There is a high risk of infection making its way into the epidural space when an epidural (or intrathecal catheter as its known) is left in place for a period of time - it leaves a route to the outside world open - so it is not without increased risks. Epidural anaesthesia normally also means you are incontinent for the duration of the epidural so a urinary catheter and urine collection bag are required. You would not be able ro go home with it. Other arrangements may be required to stimulate and manage bowel motions if the epidural is being left in place for several days.

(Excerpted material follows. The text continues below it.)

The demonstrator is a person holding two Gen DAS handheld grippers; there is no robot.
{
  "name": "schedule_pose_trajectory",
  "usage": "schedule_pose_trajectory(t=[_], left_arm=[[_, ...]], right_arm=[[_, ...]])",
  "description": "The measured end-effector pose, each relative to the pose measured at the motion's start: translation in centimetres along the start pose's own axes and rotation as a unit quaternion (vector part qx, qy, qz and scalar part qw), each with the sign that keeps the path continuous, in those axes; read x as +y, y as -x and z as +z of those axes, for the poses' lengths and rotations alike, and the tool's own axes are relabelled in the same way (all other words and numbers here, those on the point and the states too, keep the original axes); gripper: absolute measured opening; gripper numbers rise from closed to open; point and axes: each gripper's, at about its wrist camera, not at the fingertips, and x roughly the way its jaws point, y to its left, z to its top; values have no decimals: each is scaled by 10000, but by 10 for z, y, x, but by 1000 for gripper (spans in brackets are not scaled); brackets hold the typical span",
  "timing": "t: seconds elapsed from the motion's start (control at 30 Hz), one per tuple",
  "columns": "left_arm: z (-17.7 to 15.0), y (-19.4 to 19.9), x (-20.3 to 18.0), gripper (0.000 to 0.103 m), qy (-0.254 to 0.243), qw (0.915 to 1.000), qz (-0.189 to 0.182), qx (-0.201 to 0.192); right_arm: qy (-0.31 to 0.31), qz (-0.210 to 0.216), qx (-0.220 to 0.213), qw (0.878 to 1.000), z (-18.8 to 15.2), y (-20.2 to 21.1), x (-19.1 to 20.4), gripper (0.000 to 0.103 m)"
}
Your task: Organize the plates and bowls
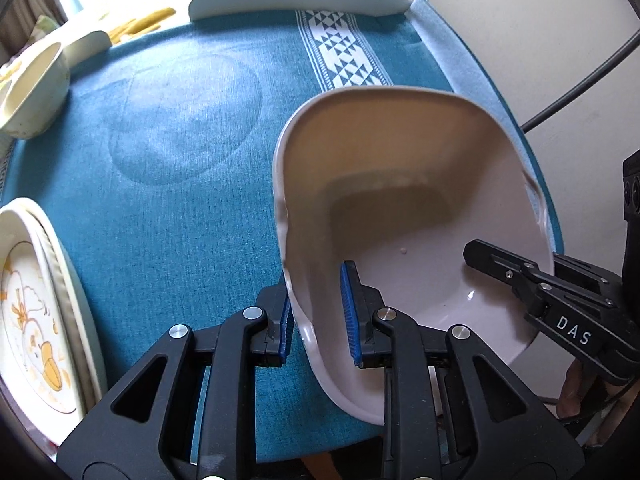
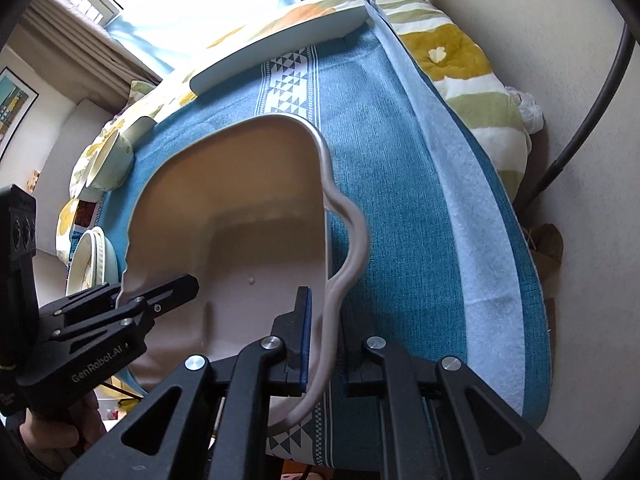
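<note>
A large pale grey-pink bowl (image 1: 400, 184) with a wavy rim is held over the teal tablecloth by both grippers. My left gripper (image 1: 316, 320) has its jaws either side of the bowl's left rim, with a small gap at the blue pads. My right gripper (image 2: 324, 344) is closed on the bowl's (image 2: 240, 208) right rim. The right gripper also shows in the left wrist view (image 1: 520, 276), and the left gripper in the right wrist view (image 2: 152, 292).
A stack of patterned plates (image 1: 36, 300) sits at the left edge. A cream bowl (image 1: 32, 88) sits far left. A white plate (image 1: 296, 0) lies at the far table edge. A wall stands to the right.
</note>
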Motion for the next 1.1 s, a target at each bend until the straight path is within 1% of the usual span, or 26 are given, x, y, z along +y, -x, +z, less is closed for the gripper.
schedule_pose_trajectory(t=[0.03, 0.07, 0.1, 0.13, 0.17, 0.2, 0.23, 0.27, 0.3, 0.43, 0.57, 0.7, 0.77, 0.87, 0.9, 0.93, 0.97, 1.0, 1.03, 1.1], left_arm=[[1, -2, 0, 20, 0, 10000, -5, 26], [1, -4, 0, 20, -1, 10000, -11, 39], [1, -4, 0, 21, -7, 10000, 0, 44], [0, -4, 1, 26, -13, 10000, 2, 38], [0, -3, 1, 31, -12, 10000, -3, 20], [-1, -3, 2, 50, 0, 10000, -8, -8], [-1, -1, 3, 74, 20, 10000, 12, -73], [-1, 3, 4, 81, 37, 9998, 46, -186], [-3, 6, 4, 85, 40, 9996, 66, -283], [-3, 16, 5, 85, 9, 9994, 96, -344], [-8, 45, 7, 85, 35, 9984, 132, -552], [-14, 93, 10, 85, 46, 9949, 311, -962], [-15, 123, 13, 85, 82, 9912, 430, -1251], [-16, 165, 23, 86, 163, 9833, 676, -1679], [-16, 178, 28, 91, 200, 9803, 779, -1803], [-16, 189, 33, 98, 240, 9771, 880, -1921], [-16, 201, 39, 101, 287, 9736, 979, -2043], [-16, 210, 45, 103, 337, 9700, 1062, -2162], [-16, 218, 53, 103, 393, 9675, 1124, -2232], [-12, 226, 69, 103, 530, 9658, 1202, -2237]], right_arm=[[-56, 5, 0, 10000, 0, 0, -1, 22], [-129, 54, -19, 9999, 0, 0, -3, 27], [-217, 134, -40, 9997, 0, 1, -5, 41], [-304, 218, -71, 9993, 0, 2, -8, 51], [-380, 272, -114, 9988, 1, 4, -9, 52], [-430, 279, -145, 9986, 1, 5, -10, 52], [-446, 276, -164, 9985, 2, 7, -11, 52], [-435, 272, -181, 9985, 2, 8, -9, 52], [-415, 258, -215, 9986, 2, 10, -9, 52], [-364, 190, -389, 9984, 2, 22, -6, 52], [-259, 145, -607, 9977, 4, 48, 1, 52], [65, 204, -898, 9957, 9, 83, 21, 52], [280, 286, -1043, 9937, 15, 98, 36, 52], [646, 457, -1251, 9890, 26, 117, 62, 53], [764, 521, -1300, 9872, 31, 121, 72, 56], [865, 585, -1345, 9854, 35, 124, 82, 70], [958, 656, -1372, 9837, 40, 126, 92, 80], [1043, 734, -1407, 9818, 45, 127, 102, 96], [1124, 811, -1465, 9795, 48, 128, 112, 100], [1266, 893, -1538, 9759, 56, 126, 131, 100]])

If I understand your original post, you are having your procedure carried out without an abdominal incision - you said it is being done by hysteroscopy. It sounds identical to a d&c. This means that the likelihood of developing CRPS in that area is reduced. There is normally very little or no pain and just some discomfort with this procedure because there is no incision made either internally or externally. I suspect that the multiple procedures and precautions you have listed are aimed at more "traditional" surgical procedures requiring incisions and the inevitability of cutting pain sensing nerves. I am not in any way trying to minimise the procedure you are having but I think the risks are much lower so you may find that not all of the pre-emptive precautions are needed. There are also always risks associated with these interventions so the pros and cons all need to be weighed up with your doctor - the risks may outweigh the potential benefits.

Hope that helps a bit.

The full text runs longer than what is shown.